At the core of WCAG are four principles that apply to accessible content: it must be perceivable, operable, understandable, and robust.

Perceivable Content

Perceivable content means that it should be “presented in a way that users can perceive it using one of their senses.” It also means that specific types of content, such as audio, must be accompanied by captions are provided for audio content, that video content should have audio description tracks, and that content format is not restricted to a one configuration, but rather multiple visual orientations, color contrast at a ratio of at least 4.5:1, and resizable text without loss of content or functionality.

Operable content

Operable content essentially means that any and all users can navigate a website or web-based platform. This includes interactions with the components of a web page and the user interface in an unrestricted manner, with enough time to read properly organized content and plainly labeled links, and offering the same user experience whether a mouse, a keyboard or voice commands are used. A website must also let users pause, stop, or hide content that automatically moves, blinks, or scrolls and lasts longer than five seconds.

Understandable content

Understandable content refers to more than content that can be understood as is. In this guideline, it also addresses how users understand the way the website and the user interface operate, including clearly marked areas for language choice, required user input, and navigation/menu labels.

Robust content

Robust content is a principle that addresses a site's technology infrastructure, including support for assistive technologies. For this, webpage elements must have correctly written and placed start and end tags, and user interface components that can be identified by the programs accessing it.
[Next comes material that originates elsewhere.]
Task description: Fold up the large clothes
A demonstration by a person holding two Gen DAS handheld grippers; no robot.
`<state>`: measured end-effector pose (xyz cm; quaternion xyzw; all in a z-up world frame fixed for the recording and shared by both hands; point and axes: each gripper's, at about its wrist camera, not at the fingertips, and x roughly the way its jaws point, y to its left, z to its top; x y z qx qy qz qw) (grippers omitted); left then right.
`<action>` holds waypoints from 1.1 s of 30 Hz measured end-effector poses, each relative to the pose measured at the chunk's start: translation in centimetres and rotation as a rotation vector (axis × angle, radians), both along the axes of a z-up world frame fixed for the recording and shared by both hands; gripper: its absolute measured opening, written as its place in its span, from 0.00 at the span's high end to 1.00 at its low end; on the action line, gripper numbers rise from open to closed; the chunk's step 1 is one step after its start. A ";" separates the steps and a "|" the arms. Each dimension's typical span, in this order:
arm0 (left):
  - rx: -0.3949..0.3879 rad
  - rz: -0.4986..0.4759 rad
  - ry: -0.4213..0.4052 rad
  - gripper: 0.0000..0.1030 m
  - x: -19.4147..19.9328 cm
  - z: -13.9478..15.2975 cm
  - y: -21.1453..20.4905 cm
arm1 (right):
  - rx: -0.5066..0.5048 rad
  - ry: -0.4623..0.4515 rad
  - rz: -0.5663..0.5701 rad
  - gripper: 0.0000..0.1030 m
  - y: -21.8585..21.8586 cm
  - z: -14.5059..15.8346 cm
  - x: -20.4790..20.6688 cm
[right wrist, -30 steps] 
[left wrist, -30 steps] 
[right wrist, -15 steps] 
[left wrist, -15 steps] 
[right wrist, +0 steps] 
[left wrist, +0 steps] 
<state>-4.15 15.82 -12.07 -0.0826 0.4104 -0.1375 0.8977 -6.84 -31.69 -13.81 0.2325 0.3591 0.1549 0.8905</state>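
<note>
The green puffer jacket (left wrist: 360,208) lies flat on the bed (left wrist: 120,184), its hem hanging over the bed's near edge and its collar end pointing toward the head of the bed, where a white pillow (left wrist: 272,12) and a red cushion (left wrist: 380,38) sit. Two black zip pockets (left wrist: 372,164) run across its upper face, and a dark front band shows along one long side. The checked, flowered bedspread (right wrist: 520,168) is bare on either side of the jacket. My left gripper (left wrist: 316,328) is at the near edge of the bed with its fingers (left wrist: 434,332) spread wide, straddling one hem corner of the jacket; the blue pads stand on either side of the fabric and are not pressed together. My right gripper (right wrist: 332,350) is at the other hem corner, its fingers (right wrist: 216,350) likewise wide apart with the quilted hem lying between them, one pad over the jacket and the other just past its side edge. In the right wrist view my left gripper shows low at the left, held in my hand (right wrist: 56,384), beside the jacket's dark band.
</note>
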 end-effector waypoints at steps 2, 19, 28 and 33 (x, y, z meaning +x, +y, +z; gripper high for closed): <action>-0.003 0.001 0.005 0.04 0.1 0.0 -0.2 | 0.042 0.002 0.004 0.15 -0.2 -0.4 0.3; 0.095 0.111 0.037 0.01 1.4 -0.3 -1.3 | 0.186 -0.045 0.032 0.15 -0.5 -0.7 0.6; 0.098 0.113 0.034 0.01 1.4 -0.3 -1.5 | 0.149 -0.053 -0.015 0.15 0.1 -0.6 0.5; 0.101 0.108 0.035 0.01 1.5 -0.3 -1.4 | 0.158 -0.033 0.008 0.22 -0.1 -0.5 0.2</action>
Web Content Accessibility Guidelines (WCAG): Why They Matter for Subtitling and Transcription

Captions and Subtitles in Accessibility

Implementing captions and multilingual subtitles is more than about ensuring equal access to information and entertainment, thereby complying with WCAG 2.1. Beyond making language access possible for the deaf and hard-of-hearing community, good quality text on screen ensures that businesses can reach and engage as many people as possible with their content, regardless of setting, delivery platform, language, or hearing impairment.

For example, in educational settings, captions enable deaf and hard-of-hearing students to follow lectures and classroom discussions, or to learn new skills on their own. Providing captions and subtitles empowers users to actively participate in activities in which they would otherwise might not engage.

Inclusivity fosters a sense of belonging and enables companies to build larger, more diverse user communities, which can ultimately help businesses succeed, and while WCAG 2.1 doesn't explicitly address subtitles, it does provide recommendations that apply to their implementation.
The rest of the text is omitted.